Saturday, December 26, 2015

In?

There are times when one line is enough to bring you inside a story or a new chapter of a novel.  Something about the wording and deployment releases that charged sene of reality.  In a real sense, you've thought about and toyed with this quality of being in for most of your life.


Even when the opening line comes from a book written in the nineteenth century, on top of which you've attempted to read your way through the twentieth century and into the present one, you still feel the charge of being in.  

Add to that the fact of certain nineteenth century novels having been written by an author your own favorite writer of all time has made fun of, in is in.  You recognize it, strive to achieve it, spend time trying to describe to yourself so there can be no mistaking the in-ness or out-ness of something you're reading or writing.

Being in causes a different sense of and regard for Reality.  Perhaps you oversimplify when you say being in, whether you mean in a work of another writer, in work you are in the act of capturing, or neither of those, yet in the experience of a particular musical composition or random moment, means you and the experience have become one.

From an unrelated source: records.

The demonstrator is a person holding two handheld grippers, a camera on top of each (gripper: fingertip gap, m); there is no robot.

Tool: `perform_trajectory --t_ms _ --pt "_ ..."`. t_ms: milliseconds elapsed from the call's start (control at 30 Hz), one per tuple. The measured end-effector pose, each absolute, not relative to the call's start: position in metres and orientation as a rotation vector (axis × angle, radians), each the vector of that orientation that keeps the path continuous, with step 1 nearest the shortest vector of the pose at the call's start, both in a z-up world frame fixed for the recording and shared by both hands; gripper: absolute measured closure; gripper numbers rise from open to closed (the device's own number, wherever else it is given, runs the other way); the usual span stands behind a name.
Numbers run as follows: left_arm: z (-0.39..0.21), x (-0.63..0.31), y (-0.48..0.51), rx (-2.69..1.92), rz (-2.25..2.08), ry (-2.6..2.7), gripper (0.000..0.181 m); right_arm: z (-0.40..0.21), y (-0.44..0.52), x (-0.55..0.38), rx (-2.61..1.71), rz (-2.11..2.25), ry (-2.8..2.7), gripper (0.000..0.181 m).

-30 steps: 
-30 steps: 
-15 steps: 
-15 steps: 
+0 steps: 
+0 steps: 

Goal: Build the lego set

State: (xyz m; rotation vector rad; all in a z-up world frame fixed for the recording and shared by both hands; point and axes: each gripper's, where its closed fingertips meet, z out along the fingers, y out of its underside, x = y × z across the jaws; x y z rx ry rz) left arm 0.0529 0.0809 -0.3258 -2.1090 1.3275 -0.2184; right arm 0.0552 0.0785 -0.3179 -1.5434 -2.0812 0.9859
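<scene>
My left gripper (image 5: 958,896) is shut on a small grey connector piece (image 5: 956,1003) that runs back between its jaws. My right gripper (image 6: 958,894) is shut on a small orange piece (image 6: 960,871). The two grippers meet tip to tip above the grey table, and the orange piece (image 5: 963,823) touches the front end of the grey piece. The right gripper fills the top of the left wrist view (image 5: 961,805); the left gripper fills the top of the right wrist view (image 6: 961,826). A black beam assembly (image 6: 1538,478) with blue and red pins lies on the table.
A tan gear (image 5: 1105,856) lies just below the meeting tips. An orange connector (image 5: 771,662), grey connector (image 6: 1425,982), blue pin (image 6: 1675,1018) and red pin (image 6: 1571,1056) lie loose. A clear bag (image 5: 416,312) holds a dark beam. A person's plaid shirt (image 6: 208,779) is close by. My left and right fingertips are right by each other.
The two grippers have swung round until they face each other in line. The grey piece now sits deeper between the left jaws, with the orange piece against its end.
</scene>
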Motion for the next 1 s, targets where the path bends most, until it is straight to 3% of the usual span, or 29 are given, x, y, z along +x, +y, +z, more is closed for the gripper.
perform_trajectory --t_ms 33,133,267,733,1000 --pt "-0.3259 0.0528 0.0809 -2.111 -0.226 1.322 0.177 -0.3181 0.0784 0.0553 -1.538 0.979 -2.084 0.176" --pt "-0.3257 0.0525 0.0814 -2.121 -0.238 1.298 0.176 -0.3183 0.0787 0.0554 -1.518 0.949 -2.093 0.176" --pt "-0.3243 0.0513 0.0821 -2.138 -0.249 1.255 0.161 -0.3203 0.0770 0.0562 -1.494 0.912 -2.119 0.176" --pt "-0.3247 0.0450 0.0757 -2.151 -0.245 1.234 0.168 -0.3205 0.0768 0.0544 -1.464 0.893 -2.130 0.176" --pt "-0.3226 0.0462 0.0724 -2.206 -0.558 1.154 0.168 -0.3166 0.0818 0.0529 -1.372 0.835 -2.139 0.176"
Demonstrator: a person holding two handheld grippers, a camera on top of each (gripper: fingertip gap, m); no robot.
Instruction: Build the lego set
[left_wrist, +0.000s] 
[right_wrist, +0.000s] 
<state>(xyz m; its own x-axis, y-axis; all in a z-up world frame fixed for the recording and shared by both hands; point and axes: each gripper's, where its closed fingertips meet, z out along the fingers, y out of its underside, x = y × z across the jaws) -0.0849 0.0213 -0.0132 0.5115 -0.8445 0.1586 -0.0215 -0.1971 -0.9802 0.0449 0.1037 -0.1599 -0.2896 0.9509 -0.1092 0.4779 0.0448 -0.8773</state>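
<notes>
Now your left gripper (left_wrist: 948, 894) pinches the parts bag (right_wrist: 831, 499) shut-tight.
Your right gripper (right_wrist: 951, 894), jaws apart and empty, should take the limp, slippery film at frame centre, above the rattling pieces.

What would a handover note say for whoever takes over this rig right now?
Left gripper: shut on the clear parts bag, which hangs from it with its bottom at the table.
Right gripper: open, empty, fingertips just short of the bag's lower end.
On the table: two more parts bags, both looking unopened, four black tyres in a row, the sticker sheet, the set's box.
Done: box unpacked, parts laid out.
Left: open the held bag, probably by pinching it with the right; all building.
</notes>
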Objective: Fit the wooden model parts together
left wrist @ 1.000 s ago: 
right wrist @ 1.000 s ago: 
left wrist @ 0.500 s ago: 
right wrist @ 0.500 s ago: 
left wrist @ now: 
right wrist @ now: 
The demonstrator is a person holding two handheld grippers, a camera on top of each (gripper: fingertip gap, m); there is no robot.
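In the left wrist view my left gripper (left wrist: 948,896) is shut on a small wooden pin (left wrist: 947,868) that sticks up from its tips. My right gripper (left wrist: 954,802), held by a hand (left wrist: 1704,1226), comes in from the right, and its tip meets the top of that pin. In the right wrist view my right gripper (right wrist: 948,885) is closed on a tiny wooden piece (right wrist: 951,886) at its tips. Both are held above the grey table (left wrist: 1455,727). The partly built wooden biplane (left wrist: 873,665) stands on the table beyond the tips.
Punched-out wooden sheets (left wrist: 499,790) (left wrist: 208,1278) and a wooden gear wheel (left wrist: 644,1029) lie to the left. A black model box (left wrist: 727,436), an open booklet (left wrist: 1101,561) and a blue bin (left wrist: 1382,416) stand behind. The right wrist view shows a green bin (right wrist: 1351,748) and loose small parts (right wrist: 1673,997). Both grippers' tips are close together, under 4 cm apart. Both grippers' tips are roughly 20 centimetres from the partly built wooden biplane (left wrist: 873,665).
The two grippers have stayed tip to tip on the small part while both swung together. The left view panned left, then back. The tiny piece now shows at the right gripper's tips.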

The goal is to reach in under all these circumstances and as many others with relevance to the way you look at the world, its phenomena, its living beings.. Sometimes, you are several paragraphs or pages in before you encounter a single work with the power to knock you out with some kind of question or thought.

Then you see how fragile the in-type reality is, how you must watch with great care.  A bit too much description.  One unnecessary word in an exchange of dialogue.  A metaphor of enough complexity to cause you to stop, spread it all out, then try to determine its purpose.